La « responsabilité » de la France Insoumise, construire « le label commun » de la gauche

« Si je vous ai beaucoup parlé de la responsabilité des organisations syndicales, il y a la nôtre ». Celle de construire « le label commun qui permet à tout le peuple qui permet, dans sa diversité de générations, d’appartenance politique de se rassembler dans cet état d’esprit rebelle et insoumis ».
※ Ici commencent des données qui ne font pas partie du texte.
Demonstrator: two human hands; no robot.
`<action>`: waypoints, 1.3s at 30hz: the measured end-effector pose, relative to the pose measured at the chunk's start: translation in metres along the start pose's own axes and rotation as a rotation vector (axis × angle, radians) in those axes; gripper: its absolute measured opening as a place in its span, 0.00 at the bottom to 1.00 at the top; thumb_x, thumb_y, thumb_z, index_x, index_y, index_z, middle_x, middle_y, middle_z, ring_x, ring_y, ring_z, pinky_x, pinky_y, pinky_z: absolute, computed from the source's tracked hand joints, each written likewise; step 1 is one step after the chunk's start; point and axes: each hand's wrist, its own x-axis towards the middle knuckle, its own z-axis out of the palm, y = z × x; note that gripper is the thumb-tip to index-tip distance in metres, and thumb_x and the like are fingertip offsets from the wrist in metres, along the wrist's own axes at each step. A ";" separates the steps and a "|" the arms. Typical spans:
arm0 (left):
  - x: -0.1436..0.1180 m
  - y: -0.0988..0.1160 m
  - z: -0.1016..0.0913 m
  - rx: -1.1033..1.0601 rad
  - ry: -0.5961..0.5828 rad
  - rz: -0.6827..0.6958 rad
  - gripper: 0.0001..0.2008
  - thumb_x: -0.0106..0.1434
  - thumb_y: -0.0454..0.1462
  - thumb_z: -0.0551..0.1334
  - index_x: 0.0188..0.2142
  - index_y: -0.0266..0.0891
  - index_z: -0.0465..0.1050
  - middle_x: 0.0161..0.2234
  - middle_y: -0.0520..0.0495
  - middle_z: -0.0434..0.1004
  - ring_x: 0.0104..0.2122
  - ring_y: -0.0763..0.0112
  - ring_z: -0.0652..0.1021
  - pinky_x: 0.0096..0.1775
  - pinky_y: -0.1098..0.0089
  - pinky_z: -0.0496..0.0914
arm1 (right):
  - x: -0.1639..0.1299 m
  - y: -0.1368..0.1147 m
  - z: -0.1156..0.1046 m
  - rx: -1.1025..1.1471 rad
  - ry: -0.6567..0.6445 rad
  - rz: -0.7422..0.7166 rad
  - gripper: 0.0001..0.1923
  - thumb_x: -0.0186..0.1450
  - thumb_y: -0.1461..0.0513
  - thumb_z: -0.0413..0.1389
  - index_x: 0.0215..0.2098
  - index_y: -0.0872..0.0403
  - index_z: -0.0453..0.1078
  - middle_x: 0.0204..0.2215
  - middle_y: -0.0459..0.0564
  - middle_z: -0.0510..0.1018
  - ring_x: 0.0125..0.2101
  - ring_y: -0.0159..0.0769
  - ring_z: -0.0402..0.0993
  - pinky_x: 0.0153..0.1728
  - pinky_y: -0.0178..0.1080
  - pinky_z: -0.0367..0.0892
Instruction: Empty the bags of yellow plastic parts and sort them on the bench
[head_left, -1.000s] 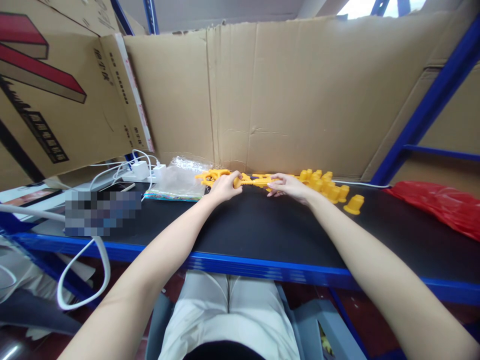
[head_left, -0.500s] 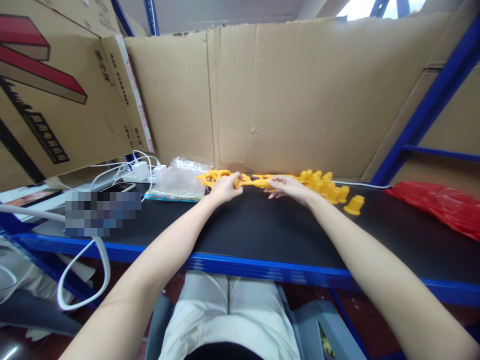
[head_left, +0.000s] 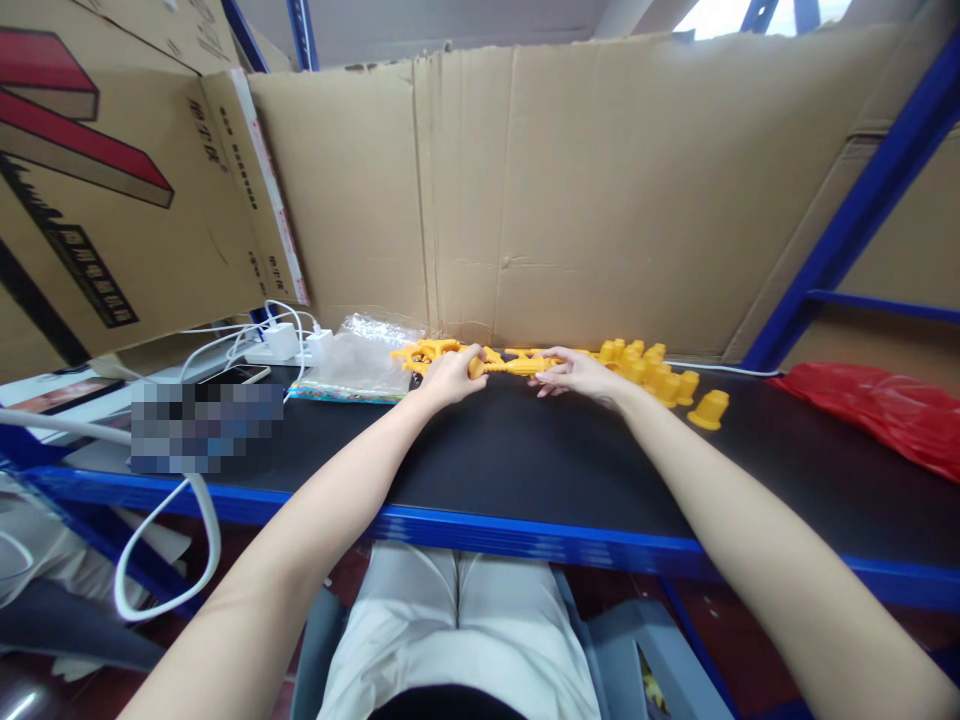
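Near the back of the black tabletop, my left hand (head_left: 453, 378) is closed round a yellow plastic piece (head_left: 475, 369), whose end shows by the thumb. A narrow yellow plastic part (head_left: 517, 367) stretches from there towards my right hand (head_left: 577, 376). The thumb and forefinger of that hand pinch its right end, while the other fingers hang loosely curled. Branching yellow plastic parts (head_left: 426, 352) lie behind and left of my left hand. Several yellow flanged cup-shaped pieces (head_left: 667, 388) are grouped beyond my right wrist, one (head_left: 709, 410) standing apart. My fingers partly hide the held parts.
Clear plastic bags (head_left: 356, 358) lie left of my hands. White chargers (head_left: 280, 341) with cables and a phone (head_left: 236, 375) sit farther left. A red plastic bag (head_left: 874, 410) rests at right. Cardboard (head_left: 600, 200) walls the back; a blue rail (head_left: 525, 530) edges the table's front.
My right fingers have shifted slightly round the end of the narrow yellow part, and a little more of it shows between my hands. My left hand has stayed in place.
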 end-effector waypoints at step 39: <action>0.001 -0.006 0.002 -0.027 0.049 0.057 0.22 0.55 0.52 0.63 0.43 0.41 0.67 0.27 0.50 0.73 0.31 0.66 0.74 0.32 0.71 0.63 | 0.002 0.002 0.002 0.050 0.010 -0.004 0.20 0.56 0.53 0.62 0.42 0.56 0.66 0.34 0.54 0.80 0.30 0.35 0.77 0.33 0.37 0.69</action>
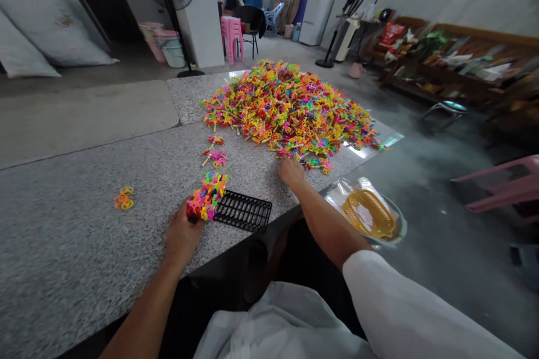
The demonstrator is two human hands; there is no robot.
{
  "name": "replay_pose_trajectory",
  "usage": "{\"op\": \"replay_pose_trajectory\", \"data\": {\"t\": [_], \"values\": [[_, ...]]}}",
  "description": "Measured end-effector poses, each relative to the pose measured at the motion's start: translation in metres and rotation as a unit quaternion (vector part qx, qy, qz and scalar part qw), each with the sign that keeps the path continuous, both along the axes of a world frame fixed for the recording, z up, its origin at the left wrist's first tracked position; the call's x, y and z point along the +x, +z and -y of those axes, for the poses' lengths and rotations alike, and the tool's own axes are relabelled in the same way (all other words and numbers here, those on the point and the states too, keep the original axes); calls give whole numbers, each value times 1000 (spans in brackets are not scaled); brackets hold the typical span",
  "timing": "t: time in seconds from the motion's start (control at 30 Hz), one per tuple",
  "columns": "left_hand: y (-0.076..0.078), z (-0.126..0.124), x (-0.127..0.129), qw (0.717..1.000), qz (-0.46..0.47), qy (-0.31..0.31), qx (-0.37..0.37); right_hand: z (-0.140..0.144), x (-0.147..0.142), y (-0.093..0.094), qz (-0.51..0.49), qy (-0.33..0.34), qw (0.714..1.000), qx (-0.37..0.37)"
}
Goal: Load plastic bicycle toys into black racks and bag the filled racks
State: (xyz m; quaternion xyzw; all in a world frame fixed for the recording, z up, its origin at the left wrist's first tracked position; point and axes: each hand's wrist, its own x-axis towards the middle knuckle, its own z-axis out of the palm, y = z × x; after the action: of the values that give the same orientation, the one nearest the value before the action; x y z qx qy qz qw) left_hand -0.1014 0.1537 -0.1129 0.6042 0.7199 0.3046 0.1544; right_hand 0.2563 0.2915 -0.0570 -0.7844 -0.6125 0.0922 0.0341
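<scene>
one black rack (pixel 243 211), left hand (pixel 182 234) grip holding its end, right hand (pixel 289 171) fingers in one pile (pixel 290 107).

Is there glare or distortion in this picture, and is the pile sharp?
Head view: daylight glares on the clear sheet beside the colourful pile, which is fairly sharp; the wide lens bends the table edges and walls.

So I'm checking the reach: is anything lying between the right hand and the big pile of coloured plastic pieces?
Nothing visible does. The right hand is already at the near edge of the pile of coloured plastic pieces, with only bare granite tabletop around it.
</scene>
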Motion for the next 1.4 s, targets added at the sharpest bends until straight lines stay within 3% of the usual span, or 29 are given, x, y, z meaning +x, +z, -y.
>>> {"op": "replay_pose_trajectory", "data": {"t": [0.07, 0.2, 0.27, 0.4, 0.53, 0.63, 0.7, 0.73, 0.83, 0.87, 0.9, 0.93, 1.07, 1.13, 1.23, 1.4], "values": [[0, 0, 0, 1000, 2, -2, 2, 9, -5, 0, 10, 41, 999, -9], [-2, 1, 1, 1000, 6, 5, 5, 41, -14, -3, 16, 190, 982, 10], [-4, 1, 2, 1000, 9, 7, 9, 55, -16, -6, 6, 221, 975, 26], [-5, 2, 2, 1000, 2, 5, 11, 64, -18, -13, -15, 137, 990, 33], [-4, 2, 2, 1000, -4, 2, 19, 53, -17, -16, -42, 74, 995, 50], [-4, 2, 3, 1000, 2, 4, 18, 39, -13, -15, -153, 31, 984, 81], [-4, 2, 3, 1000, 8, 4, 15, 30, -11, -12, -312, -40, 946, 74], [-4, 2, 3, 1000, 10, 4, 13, 26, -10, -10, -408, -78, 908, 56], [-5, 2, 3, 1000, 9, 7, 10, 22, -10, -5, -640, -143, 755, -28], [-5, 2, 3, 1000, 7, 7, 10, 23, -12, -5, -675, -144, 722, -51], [-5, 2, 3, 1000, 4, 9, 10, 25, -13, -5, -685, -137, 713, -64], [-5, 2, 3, 1000, 1, 11, 9, 27, -15, -5, -670, -127, 728, -64], [-6, 1, 3, 1000, -3, 10, 7, 37, -23, -13, -488, -37, 872, -2], [-6, 1, 3, 1000, -1, 6, 10, 38, -25, -16, -437, 7, 899, 7], [-5, 2, 3, 1000, 2, 1, 12, 36, -28, -17, -505, -6, 863, -21], [-3, 2, 4, 1000, 7, 4, -4, 36, -26, -11, -667, -75, 738, -67]]}}
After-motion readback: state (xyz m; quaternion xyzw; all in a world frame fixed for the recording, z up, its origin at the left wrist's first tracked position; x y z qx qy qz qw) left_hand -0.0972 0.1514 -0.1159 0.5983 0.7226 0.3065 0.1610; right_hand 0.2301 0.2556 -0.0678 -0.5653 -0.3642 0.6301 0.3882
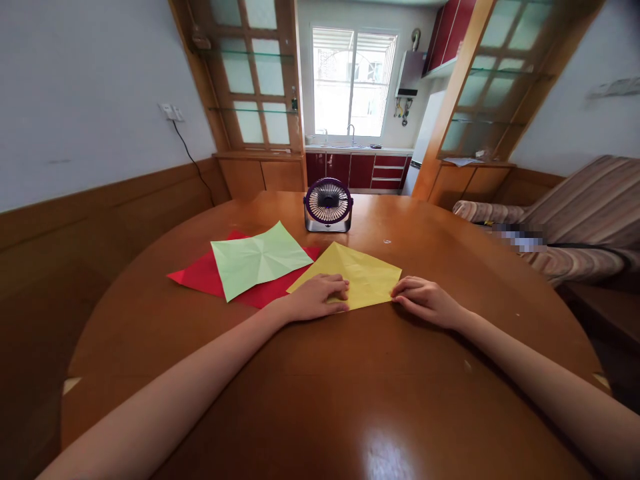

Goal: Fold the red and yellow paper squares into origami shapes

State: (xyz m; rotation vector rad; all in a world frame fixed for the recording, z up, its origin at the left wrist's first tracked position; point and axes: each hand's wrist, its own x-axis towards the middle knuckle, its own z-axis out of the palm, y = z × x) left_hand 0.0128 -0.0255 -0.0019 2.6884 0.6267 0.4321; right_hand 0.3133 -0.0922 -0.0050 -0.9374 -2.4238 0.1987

Voilà le principal objectif de la participation de la France Insoumise à la contestation sociale dans la rue. Jean-Luc Mélenchon ne s’en cache pas – et il l’a déjà partiellement accompli avec le Parti Communiste – : subsumer les différences politiques de la gauche pour construire et élargir son organisation, en incarnant la principale force d’opposition au gouvernement. Le risque étant de voir le combat dans la rue et par la grève se refondre dans un combat électoral pour la France Insoumise. « Alors est-ce que c’est chacun pour soi ou est-ce que c’est tous ensemble ? » harangue Mélenchon en fin de discours. C’est « Tous ensemble », reprend la foule. À savoir si celui-ci se construira dans les prochaines batailles contre la loi travail par la grève, par le blocage de l’économie, ou dans une finalité purement électorale.

Fin de discours. La Marseillaise, entonnée par les députés France Insoumise est reprise par la foule. Et puis, d’abord timidement, puis plus fort, l’Internationale est lancée dans l’auditoire. La musique des haut-parleurs reprend alors, de plus en plus fort, jusqu’à l’étouffer.